WHAT IS NEEDED — With the pictures left out, copy the listing below exactly.

DATA BLOCK —
#####
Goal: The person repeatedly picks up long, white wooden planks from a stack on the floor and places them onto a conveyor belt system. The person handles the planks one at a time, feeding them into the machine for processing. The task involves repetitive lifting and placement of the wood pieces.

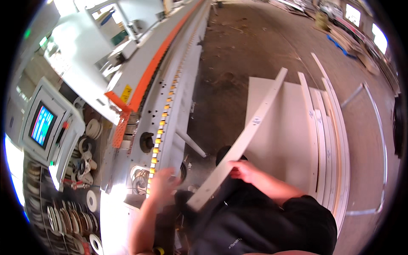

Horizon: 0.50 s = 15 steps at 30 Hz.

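Note:
My right hand grips a long, narrow white board strip near its lower half, fingers closed on its edge. The strip slants from beside my lap up and away to the right, and a small round dark mark shows on its face. Smeared by motion, my left hand is beside the near end of a rail of yellow and white rollers on a long machine. Nothing can be made out in that hand, and its fingers are too blurred to read.
Right of me, several long white strips lie on a large pale panel, with a metal frame beyond. Along the left runs the machine with an orange guard. A control screen stands above many rolls of banding.

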Motion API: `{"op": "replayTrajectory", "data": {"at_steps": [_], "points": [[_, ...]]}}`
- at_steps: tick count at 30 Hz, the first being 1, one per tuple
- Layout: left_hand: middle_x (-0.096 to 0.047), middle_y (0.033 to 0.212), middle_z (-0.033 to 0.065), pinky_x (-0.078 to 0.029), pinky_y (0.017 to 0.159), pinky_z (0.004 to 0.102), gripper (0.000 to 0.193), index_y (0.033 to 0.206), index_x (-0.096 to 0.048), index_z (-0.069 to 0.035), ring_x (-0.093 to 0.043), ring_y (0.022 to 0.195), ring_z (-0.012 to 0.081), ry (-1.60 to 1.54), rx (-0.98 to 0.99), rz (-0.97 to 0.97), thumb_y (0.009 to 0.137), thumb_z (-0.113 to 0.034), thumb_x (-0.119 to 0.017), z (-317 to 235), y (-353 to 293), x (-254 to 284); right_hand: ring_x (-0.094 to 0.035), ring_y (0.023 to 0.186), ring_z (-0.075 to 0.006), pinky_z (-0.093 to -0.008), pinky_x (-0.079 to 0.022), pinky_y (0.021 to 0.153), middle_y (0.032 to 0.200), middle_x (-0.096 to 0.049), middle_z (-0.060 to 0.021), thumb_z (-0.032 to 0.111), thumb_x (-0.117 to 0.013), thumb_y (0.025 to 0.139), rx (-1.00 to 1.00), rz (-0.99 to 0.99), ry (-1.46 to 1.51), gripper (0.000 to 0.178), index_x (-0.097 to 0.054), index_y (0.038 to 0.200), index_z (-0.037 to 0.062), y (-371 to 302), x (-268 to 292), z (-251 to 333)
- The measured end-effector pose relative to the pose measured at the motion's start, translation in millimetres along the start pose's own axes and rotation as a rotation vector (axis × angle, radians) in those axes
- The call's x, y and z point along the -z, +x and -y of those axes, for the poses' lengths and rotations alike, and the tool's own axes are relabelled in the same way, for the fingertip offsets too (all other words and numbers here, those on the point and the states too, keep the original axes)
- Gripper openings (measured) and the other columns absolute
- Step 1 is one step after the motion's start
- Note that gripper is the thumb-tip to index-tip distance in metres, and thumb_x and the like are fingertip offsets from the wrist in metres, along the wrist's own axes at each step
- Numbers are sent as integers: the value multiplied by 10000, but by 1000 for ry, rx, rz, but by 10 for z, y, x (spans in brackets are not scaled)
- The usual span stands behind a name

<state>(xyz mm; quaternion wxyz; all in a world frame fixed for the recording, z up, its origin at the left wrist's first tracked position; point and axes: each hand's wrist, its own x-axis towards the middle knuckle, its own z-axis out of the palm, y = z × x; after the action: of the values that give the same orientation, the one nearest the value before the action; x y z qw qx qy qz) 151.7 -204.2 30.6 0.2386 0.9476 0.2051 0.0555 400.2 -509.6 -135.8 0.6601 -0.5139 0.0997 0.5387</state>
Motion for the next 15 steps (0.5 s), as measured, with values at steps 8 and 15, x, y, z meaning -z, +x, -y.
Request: {"op": "replayTrajectory", "data": {"at_steps": [8,15], "points": [[-553,1604,187,-550,1118,502,930,1637,-440,-118,-635,1372,416,120,-64,466,875,-419,-880,-938,-429,-471,-744,1100,-194,-370,-581,879,1244,-797,-62,401,-778,1034,-336,450,-95,442,-736,1356,100,-444,-788,-597],[-613,1529,186,-568,1098,497,860,1579,-554,-233,-641,1360,422,114,40,455,811,-308,-935,-518,-1125,209,-792,957,-201,-399,-670,853,1074,-814,-47,333,-808,1006,100,-19,346,269,-767,1169,124,562,64,401]]}}
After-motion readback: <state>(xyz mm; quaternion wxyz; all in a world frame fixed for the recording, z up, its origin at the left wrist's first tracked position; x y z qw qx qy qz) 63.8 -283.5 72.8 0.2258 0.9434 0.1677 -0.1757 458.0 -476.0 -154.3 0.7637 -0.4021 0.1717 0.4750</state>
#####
OUTPUT OF THE TASK —
Goal: The person repeatedly picks up long, white wooden planks from a stack on the floor and places them onto a conveyor belt system. The person handles the planks one at a time, feeding them into the machine for processing. The task involves repetitive lifting and placement of the wood pieces.


Horizon: 0.50 s = 15 steps at 30 Hz.

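Note:
My right hand grips a long, narrow white board strip near its lower half, fingers closed on its edge. The strip slants from beside my lap up and away to the right, and a small round dark mark shows on its face. Smeared by motion, my left hand is beside the near end of a rail of yellow and white rollers on a long machine. Nothing can be made out in that hand, and its fingers are too blurred to read.
Right of me, several long white strips lie on a large pale panel, with a metal frame beyond. Along the left runs the machine with an orange guard. A control screen stands above many rolls of banding.
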
Motion API: `{"op": "replayTrajectory", "data": {"at_steps": [_], "points": [[_, ...]]}}`
- at_steps: tick count at 30 Hz, the first being 1, one per tuple
- Layout: left_hand: middle_x (-0.096 to 0.047), middle_y (0.033 to 0.212), middle_z (-0.033 to 0.065), pinky_x (-0.078 to 0.029), pinky_y (0.017 to 0.159), pinky_z (0.004 to 0.102), gripper (0.000 to 0.193), index_y (0.033 to 0.206), index_x (-0.096 to 0.048), index_z (-0.069 to 0.035), ring_x (-0.093 to 0.043), ring_y (0.022 to 0.195), ring_z (-0.012 to 0.081), ry (-1.60 to 1.54), rx (-0.98 to 0.99), rz (-0.97 to 0.97), thumb_y (0.009 to 0.137), thumb_z (-0.113 to 0.034), thumb_x (-0.119 to 0.017), z (-317 to 235), y (-353 to 293), x (-254 to 284); right_hand: ring_x (-0.094 to 0.035), ring_y (0.023 to 0.186), ring_z (-0.075 to 0.006), pinky_z (-0.093 to -0.008), pinky_x (-0.079 to 0.022), pinky_y (0.021 to 0.153), middle_y (0.032 to 0.200), middle_x (-0.096 to 0.049), middle_z (-0.060 to 0.021), thumb_z (-0.032 to 0.111), thumb_x (-0.117 to 0.013), thumb_y (0.025 to 0.139), rx (-1.00 to 1.00), rz (-0.99 to 0.99), ry (-1.46 to 1.51), gripper (0.000 to 0.178), index_x (-0.097 to 0.054), index_y (0.038 to 0.200), index_z (-0.037 to 0.062), y (-371 to 302), x (-268 to 292), z (-251 to 333)
- The measured end-effector pose relative to the pose measured at the motion's start, translation in millimetres along the start pose's own axes and rotation as a rotation vector (axis × angle, radians) in those axes
- The call's x, y and z point along the -z, +x and -y of those axes, for the poses' lengths and rotations alike, and the tool's own axes are relabelled in the same way, for the fingertip offsets too (all other words and numbers here, those on the point and the states too, keep the original axes)
- Gripper openings (measured) and the other columns absolute
- Step 1 is one step after the motion's start
- Note that gripper is the thumb-tip to index-tip distance in metres, and thumb_x and the like are fingertip offsets from the wrist in metres, along the wrist's own axes at each step
- Numbers are sent as integers: the value multiplied by 10000, but by 1000 for ry, rx, rz, but by 10 for z, y, x (spans in brackets are not scaled)
- The usual span stands behind a name

<state>(xyz mm; quaternion wxyz; all in a world frame fixed for the recording, z up, its origin at the left wrist's first tracked position; point and axes: each hand's wrist, its own x-axis towards the middle knuckle, its own z-axis out of the palm, y = z × x; after the action: of the values that give the same orientation, the one nearest the value before the action; x y z qw qx qy qz) 151.7 -204.2 30.6 0.2386 0.9476 0.2051 0.0555 400.2 -509.6 -135.8 0.6601 -0.5139 0.0997 0.5387</state>
Motion for the next 15 steps (0.5 s), as measured, with values at steps 8 and 15, x, y, z meaning -z, +x, -y.
Request: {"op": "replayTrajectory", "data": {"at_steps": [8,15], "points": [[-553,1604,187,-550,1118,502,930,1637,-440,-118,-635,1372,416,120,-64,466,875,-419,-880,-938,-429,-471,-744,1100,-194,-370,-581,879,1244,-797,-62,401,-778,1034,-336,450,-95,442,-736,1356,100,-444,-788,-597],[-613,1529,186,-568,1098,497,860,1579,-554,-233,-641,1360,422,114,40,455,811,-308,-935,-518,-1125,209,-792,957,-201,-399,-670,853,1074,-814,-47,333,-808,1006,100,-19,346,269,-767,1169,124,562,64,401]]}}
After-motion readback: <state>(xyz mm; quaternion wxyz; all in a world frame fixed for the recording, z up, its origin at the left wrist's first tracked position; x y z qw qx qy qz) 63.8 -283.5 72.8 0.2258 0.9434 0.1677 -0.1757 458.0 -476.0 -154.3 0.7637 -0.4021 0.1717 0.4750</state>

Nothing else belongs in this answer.